What the task asks: Reproduce the listing word for word. Skip any image.

☆ ☆ ☆ ☆ ☆

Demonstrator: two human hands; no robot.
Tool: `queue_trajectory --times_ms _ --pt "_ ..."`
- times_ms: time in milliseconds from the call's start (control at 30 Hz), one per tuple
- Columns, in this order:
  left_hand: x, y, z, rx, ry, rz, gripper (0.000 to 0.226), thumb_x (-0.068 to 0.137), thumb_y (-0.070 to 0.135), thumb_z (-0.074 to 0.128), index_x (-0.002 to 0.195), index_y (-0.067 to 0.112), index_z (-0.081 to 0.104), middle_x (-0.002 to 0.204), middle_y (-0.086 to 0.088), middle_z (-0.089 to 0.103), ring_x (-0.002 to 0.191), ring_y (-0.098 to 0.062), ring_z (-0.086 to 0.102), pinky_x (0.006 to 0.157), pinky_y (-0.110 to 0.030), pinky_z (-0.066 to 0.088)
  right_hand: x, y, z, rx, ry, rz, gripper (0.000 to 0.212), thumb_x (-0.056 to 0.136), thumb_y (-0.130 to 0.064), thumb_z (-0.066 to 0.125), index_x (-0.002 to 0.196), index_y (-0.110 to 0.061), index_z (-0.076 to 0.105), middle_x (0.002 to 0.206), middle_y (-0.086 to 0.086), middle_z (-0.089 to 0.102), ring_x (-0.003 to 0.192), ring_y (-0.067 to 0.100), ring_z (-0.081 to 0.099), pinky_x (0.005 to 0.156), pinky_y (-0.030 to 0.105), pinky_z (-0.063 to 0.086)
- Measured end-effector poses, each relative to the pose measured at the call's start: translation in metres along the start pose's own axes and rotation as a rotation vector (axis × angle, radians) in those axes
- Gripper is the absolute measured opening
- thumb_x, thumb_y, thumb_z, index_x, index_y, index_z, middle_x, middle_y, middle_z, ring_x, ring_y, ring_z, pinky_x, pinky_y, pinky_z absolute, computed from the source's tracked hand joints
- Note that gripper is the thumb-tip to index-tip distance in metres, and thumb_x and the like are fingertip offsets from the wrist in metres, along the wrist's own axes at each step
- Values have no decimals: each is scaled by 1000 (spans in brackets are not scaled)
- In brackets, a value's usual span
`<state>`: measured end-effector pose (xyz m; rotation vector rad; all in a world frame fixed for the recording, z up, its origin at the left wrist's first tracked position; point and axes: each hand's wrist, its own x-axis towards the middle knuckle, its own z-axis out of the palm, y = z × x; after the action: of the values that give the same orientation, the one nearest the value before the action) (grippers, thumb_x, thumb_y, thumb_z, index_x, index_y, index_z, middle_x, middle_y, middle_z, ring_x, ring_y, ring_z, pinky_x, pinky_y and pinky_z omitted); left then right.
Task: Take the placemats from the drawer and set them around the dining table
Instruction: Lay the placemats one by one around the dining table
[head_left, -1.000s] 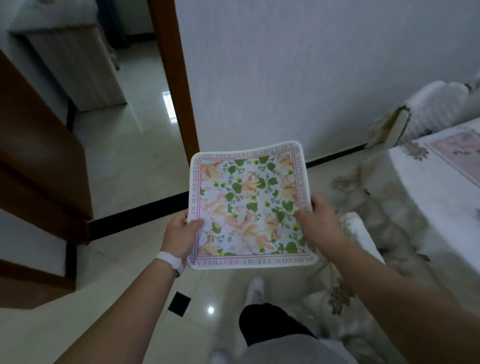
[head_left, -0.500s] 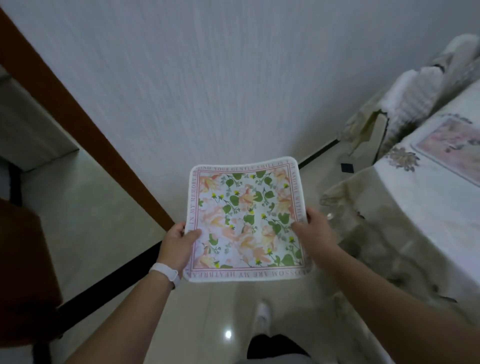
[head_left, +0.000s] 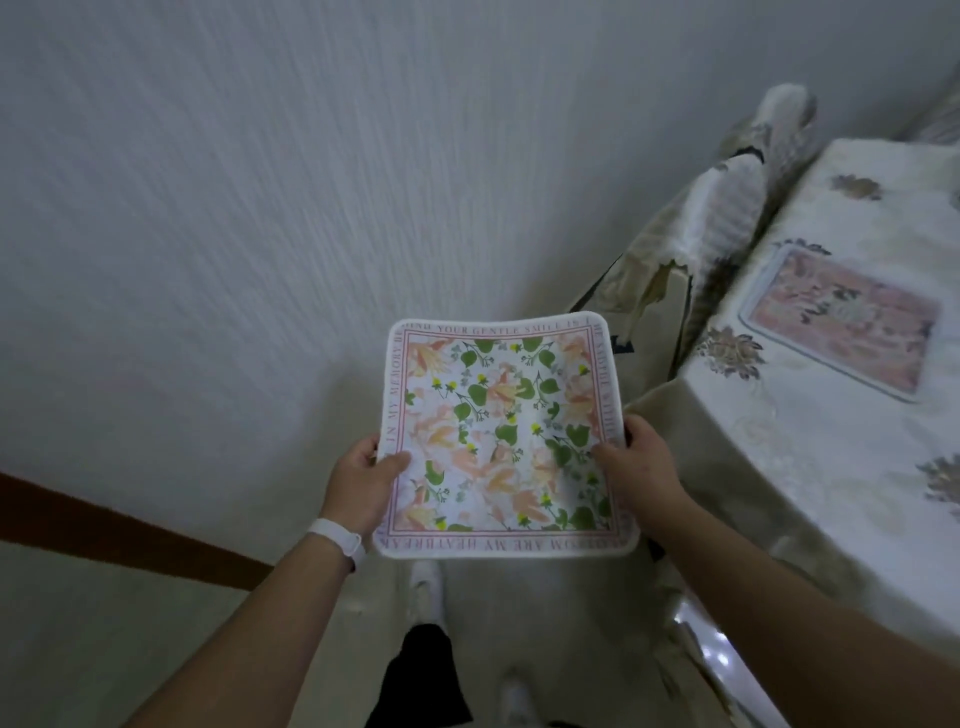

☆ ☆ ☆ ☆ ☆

Answer box:
Demonstrator: two human hands; no robot.
Tool: `queue_trajectory --times_ms _ --pt "_ ..."`
- times_ms: time in milliseconds from the call's start (control at 30 Hz), one per tuple
- Columns, in this order:
  left_hand: x, y, z, rx, ry, rz, gripper (0.000 to 0.226), thumb_x (-0.068 to 0.137), thumb_y (-0.070 to 0.135), thumb_z (-0.074 to 0.128), index_x (-0.002 to 0.195), index_y (-0.067 to 0.112), index_z (-0.081 to 0.104), middle_x (-0.002 to 0.204), middle_y (-0.086 to 0.088), middle_z (-0.089 to 0.103), ring_x (-0.002 to 0.191), ring_y (-0.098 to 0.062), ring_z (-0.086 to 0.102), pinky_x (0.006 to 0.157), pinky_y (-0.110 to 0.030), pinky_z (-0.066 to 0.088)
  right_hand: x, y, z, rx, ry, rz, gripper (0.000 to 0.212), thumb_x (-0.056 to 0.136), thumb_y (-0.130 to 0.064), thumb_z (-0.066 to 0.125), index_x (-0.002 to 0.196), index_y (-0.110 to 0.061), index_z (-0.076 to 0.105), middle_x (0.002 to 0.206), middle_y (-0.086 to 0.086), middle_z (-0.089 to 0.102), ring_x (-0.003 to 0.192), ring_y (-0.067 to 0.100), ring_z (-0.081 to 0.099), pinky_x (0.005 to 0.156), pinky_y (-0.030 to 0.105), pinky_z (-0.063 to 0.086)
- Measured end-effector poses, each relative to the pose measured at the call's start: translation in metres along the start pose's own axes and rotation as a rotation vector (axis × angle, radians) in those axes
- Gripper is the absolute measured opening
- thumb_x, thumb_y, thumb_z, index_x, index_y, index_z, middle_x, middle_y, middle_z, ring_x, ring_y, ring_z, pinky_x, pinky_y, pinky_z absolute, computed from the source's tracked hand joints
- Note that gripper is the thumb-tip to index-tip distance in metres, and thumb_x and the like are fingertip offsets from the wrist in metres, along the wrist's own axes at each step
- Values have no decimals: each is scaled by 1000 (spans in brackets are not scaled)
- In brackets, a value's usual span
`<state>`: measured end-effector pose (xyz m; rotation vector rad; all in a world frame fixed for the recording, z up, its origin at the left wrist's first tracked position; point and axes: each hand's wrist, its own x-axis towards the middle knuckle, its own z-axis out of the palm, y = z × x; after the action: of the values that give the same orientation, the one nearest the value before the action) (grippers, thumb_x, thumb_y, thumb_z, index_x, index_y, index_z, middle_x, middle_y, middle_z, ring_x, ring_y, ring_z, pinky_x, pinky_y and pinky_z omitted); left then right.
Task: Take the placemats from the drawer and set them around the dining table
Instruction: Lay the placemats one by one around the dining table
[head_left, -1.000s] 
[head_left, -0.500s] 
[head_left, +0.000s] 

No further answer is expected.